Consumers also have a responsibility to stay informed and make better, more sustainable decisions. But within our pervasive culture of overconsumption, where access to information varies, and price, experience and convenience outweigh sustainability benefits, they are relatively powerless.

Businesses must accept the majority of the onus for making our collective sustainability journey a success. Within businesses, the marketing function, as the bridge between consumers and the broader business, is uniquely positioned to influence and scale new behaviours; it can also drive and direct innovation within the organization consistent with sustainable planetary outcomes.

Today, given the urgent situation we are in, marketers are generational change agents holding the key to accelerate progress on the demand side of the climate change solution. However, there is a fundamental disconnect between business-declared sustainability aims and marketing departments’ ability to fulfil those aims.

In dentsu and Kantar’s recent research on Asia Pacific’s corporate sustainability landscape this “organizational intention- action gap” was identified as a major structural challenge preventing marketers from effectively driving their companies’ sustainability agendas and progressing the world’s fight against climate change.

The study found that businesses in Asia are struggling to align with consumers on the environmental and social issues that matter, partly because marketing departments lack the skills and tools to influence or measure sustainability programmes, and are not given the jurisdiction to play a central role in a company’s sustainability transformation.

While business divisions, including corporate strategy and supply chain operations, reported solid progress in contributing to sustainability, the marketing function is well behind in this regard. Out of the 71 businesses surveyed, only one in three (34%) marketing and insights teams were “executing against their sustainability plans and measuring progress”. This compared unfavourably to 46% in supply chain, and 51% in corporate strategy.

Marketers also say they are struggling to communicate the value of sustainability and prove to internal stakeholders that programmes have a positive, measurable impact.
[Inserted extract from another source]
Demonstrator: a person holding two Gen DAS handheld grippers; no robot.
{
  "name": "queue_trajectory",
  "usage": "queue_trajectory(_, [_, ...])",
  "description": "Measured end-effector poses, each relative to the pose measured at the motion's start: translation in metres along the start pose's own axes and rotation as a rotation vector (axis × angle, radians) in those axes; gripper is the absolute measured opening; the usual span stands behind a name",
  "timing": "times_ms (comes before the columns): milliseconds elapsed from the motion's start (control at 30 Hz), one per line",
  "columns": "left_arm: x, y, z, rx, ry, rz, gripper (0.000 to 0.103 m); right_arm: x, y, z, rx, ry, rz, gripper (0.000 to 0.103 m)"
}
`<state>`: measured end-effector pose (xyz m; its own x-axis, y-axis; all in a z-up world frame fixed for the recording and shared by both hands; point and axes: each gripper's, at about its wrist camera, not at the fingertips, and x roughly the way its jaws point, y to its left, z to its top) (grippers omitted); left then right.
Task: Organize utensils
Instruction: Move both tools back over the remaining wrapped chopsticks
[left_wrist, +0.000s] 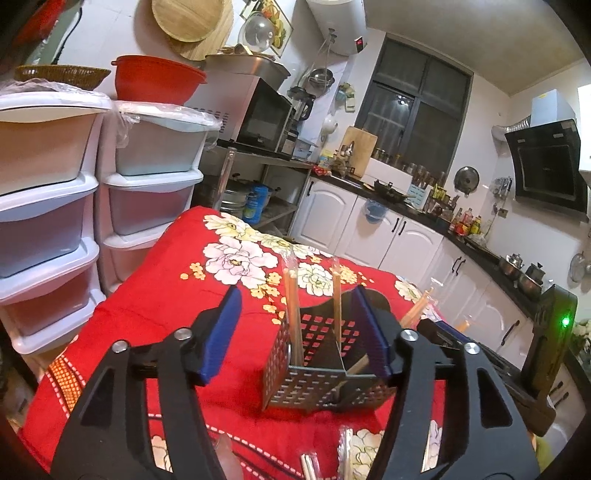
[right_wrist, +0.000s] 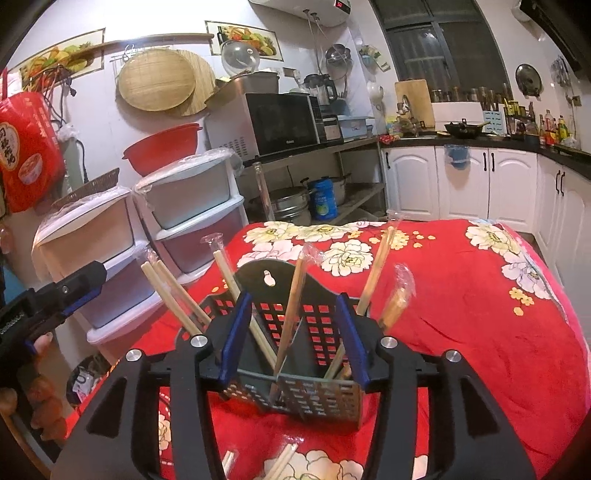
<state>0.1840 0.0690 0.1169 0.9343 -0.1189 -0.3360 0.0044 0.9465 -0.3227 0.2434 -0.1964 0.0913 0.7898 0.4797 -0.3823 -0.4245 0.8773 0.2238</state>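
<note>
A dark perforated utensil holder (left_wrist: 317, 387) (right_wrist: 314, 391) with divided compartments stands on the red floral cloth (left_wrist: 166, 295) (right_wrist: 461, 314). Several plastic-wrapped wooden chopsticks (left_wrist: 293, 314) (right_wrist: 291, 314) lean upright inside it. More wrapped chopsticks (left_wrist: 345, 454) (right_wrist: 284, 461) lie loose on the cloth nearer the cameras. My left gripper (left_wrist: 295, 306) is open just in front of the holder, its blue pads (left_wrist: 221, 332) pressing on nothing. My right gripper (right_wrist: 292, 301) is open too, with the holder's rear wall seen between its jaws. In the right wrist view the left gripper (right_wrist: 79, 286) shows at the left edge, held by a hand (right_wrist: 40, 343).
Two white plastic drawer towers (left_wrist: 48, 206) (right_wrist: 192, 221) stand close beyond the table's left side. A metal rack with a microwave (left_wrist: 262, 114) (right_wrist: 284, 122) sits behind. White cabinets (left_wrist: 406, 236) under a crowded black counter (left_wrist: 476, 251) run along the right. The cloth drops off at the table's edges.
</note>
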Motion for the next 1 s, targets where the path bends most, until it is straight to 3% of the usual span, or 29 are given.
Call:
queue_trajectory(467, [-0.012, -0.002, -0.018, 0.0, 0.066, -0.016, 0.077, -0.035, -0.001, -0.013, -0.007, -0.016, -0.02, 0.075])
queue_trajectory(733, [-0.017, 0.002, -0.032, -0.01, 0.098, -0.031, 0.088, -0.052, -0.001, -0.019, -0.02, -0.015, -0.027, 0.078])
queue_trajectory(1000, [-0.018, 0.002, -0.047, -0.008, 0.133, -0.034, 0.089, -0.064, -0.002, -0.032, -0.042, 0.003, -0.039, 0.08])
Some 44% of those surveyed said they are unsure of what consumers think of their brand’s sustainability efforts, while 37% worry that their company’s sustainability initiatives are seen as inauthentic.
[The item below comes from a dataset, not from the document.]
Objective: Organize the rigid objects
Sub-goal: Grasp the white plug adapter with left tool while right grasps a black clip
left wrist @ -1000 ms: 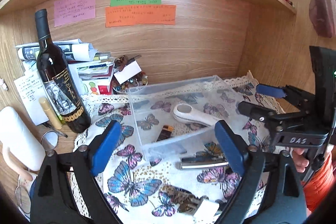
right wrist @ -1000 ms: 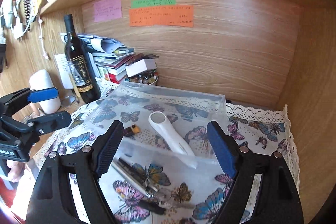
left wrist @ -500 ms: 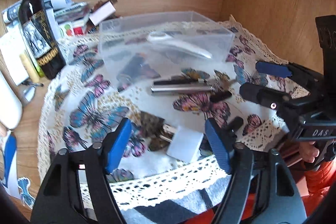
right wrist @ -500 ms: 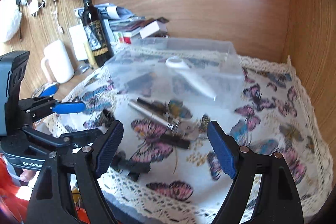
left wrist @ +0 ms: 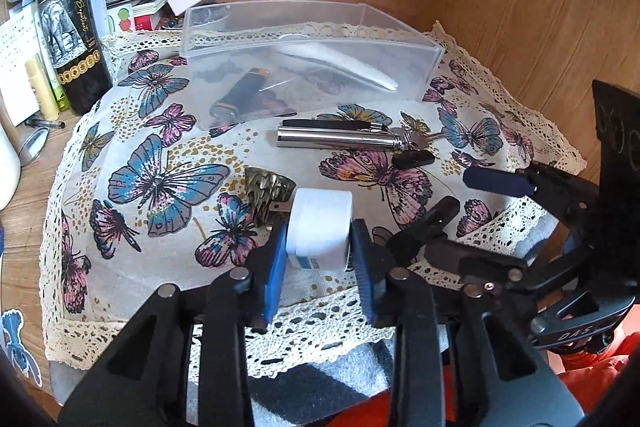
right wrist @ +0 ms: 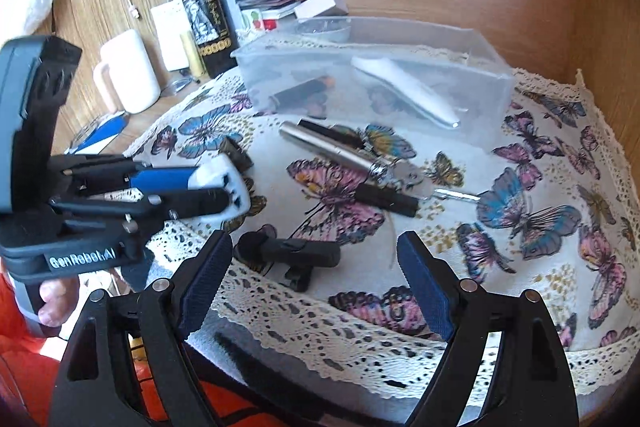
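My left gripper [left wrist: 318, 251] is shut on a white charger block [left wrist: 320, 225] near the front edge of the butterfly cloth; it also shows in the right wrist view [right wrist: 224, 183]. My right gripper [right wrist: 316, 283] is open, just above a black clip microphone [right wrist: 290, 253]. A clear plastic bin [left wrist: 312, 55] at the back holds a white thermometer-like device [left wrist: 340, 61] and a black-and-orange lighter [left wrist: 240, 93]. A silver pen case [left wrist: 340, 139], a black pen [left wrist: 332, 124] and keys [right wrist: 416, 179] lie in front of the bin.
A wine bottle [left wrist: 70, 23], stacked papers and a white mug [right wrist: 128, 71] stand at the left. A brass claw clip [left wrist: 268, 191] lies beside the charger. Wooden walls close the back and right.
Both grippers pulled back and tilted down toward the front of the cloth. My left gripper closed on the white charger block. The right gripper stayed open and now hovers over the clip microphone.
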A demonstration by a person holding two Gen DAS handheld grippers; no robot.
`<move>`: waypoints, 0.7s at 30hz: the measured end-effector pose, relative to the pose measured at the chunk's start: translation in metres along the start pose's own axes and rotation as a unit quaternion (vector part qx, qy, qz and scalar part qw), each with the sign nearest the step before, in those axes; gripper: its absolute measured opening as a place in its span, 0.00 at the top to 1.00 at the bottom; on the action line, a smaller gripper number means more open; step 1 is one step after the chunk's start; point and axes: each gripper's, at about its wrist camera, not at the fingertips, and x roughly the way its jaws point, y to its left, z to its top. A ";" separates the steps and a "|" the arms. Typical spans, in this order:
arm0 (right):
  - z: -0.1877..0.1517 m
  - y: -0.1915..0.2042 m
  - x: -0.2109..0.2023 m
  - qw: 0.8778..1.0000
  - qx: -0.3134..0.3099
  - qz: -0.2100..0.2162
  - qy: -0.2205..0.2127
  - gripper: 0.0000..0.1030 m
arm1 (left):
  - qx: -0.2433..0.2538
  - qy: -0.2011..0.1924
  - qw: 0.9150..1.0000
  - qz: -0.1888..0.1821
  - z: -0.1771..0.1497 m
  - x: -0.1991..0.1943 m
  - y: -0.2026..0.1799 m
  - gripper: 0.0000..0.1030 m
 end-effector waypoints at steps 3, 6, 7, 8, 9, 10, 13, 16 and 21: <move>-0.002 0.006 0.008 1.000 -0.003 0.009 0.010 0.20 | -0.012 -0.014 1.000 0.009 0.002 -0.010 0.008 0.73; -0.003 0.011 0.014 1.000 -0.008 0.013 0.013 0.21 | -0.020 -0.021 0.999 0.012 0.003 -0.018 0.015 0.73; -0.004 0.011 0.015 1.000 -0.008 0.012 0.013 0.21 | -0.022 -0.022 0.999 0.012 0.003 -0.019 0.016 0.73; -0.004 0.011 0.016 1.000 -0.009 0.012 0.015 0.23 | -0.022 -0.023 0.999 0.012 0.003 -0.020 0.017 0.73; -0.005 0.011 0.016 1.000 -0.008 0.010 0.014 0.32 | -0.022 -0.023 0.999 0.013 0.003 -0.021 0.018 0.73; -0.004 0.010 0.016 1.000 -0.007 0.007 0.015 0.41 | -0.021 -0.023 0.999 0.013 0.003 -0.021 0.017 0.73; -0.002 0.004 0.014 1.000 0.001 0.005 0.011 0.47 | -0.014 -0.027 0.999 0.013 0.003 -0.023 0.015 0.73; -0.001 0.000 0.011 1.000 0.008 0.007 0.006 0.47 | -0.009 -0.036 0.999 0.015 0.005 -0.027 0.010 0.73; 0.007 -0.004 0.003 1.000 0.009 -0.005 -0.012 0.48 | -0.004 -0.057 0.998 0.015 0.015 -0.034 0.006 0.73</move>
To enable marketing departments to fulfill their logical role as generational change agents, businesses must make a radical corporate mindset shift and sincerely establish sustainable transformation as an organizing principle. Freeing marketing from constricting quarterly KPIs designed to maximize sales of “cash cows”, regardless of their impact on the planet or on our collective well-being, is a prerequisite.

For true progress, this means giving marketing departments a mandate to innovate. Starting immediately, companies can support innovation at the communications and campaign level. By equipping the marketing function with the skills, tools and capabilities to create informed messaging and campaigns – including investing in research that helps marketers validate sustainability messaging or techniques – businesses will help educate the consumer and nudge them towards the choice that is most planet-positive.

With a longer-term view, brands can unleash their true potential, by implementing mechanisms and incentives to give them maximum room to drive an outside-in innovation approach – putting people at the heart of decision making – whether at the product, business model or category level. Marketing will need the authority to work internally with other business divisions, and externally, with ecosystem partners, to fuel consumer preference-led innovation that makes a real difference.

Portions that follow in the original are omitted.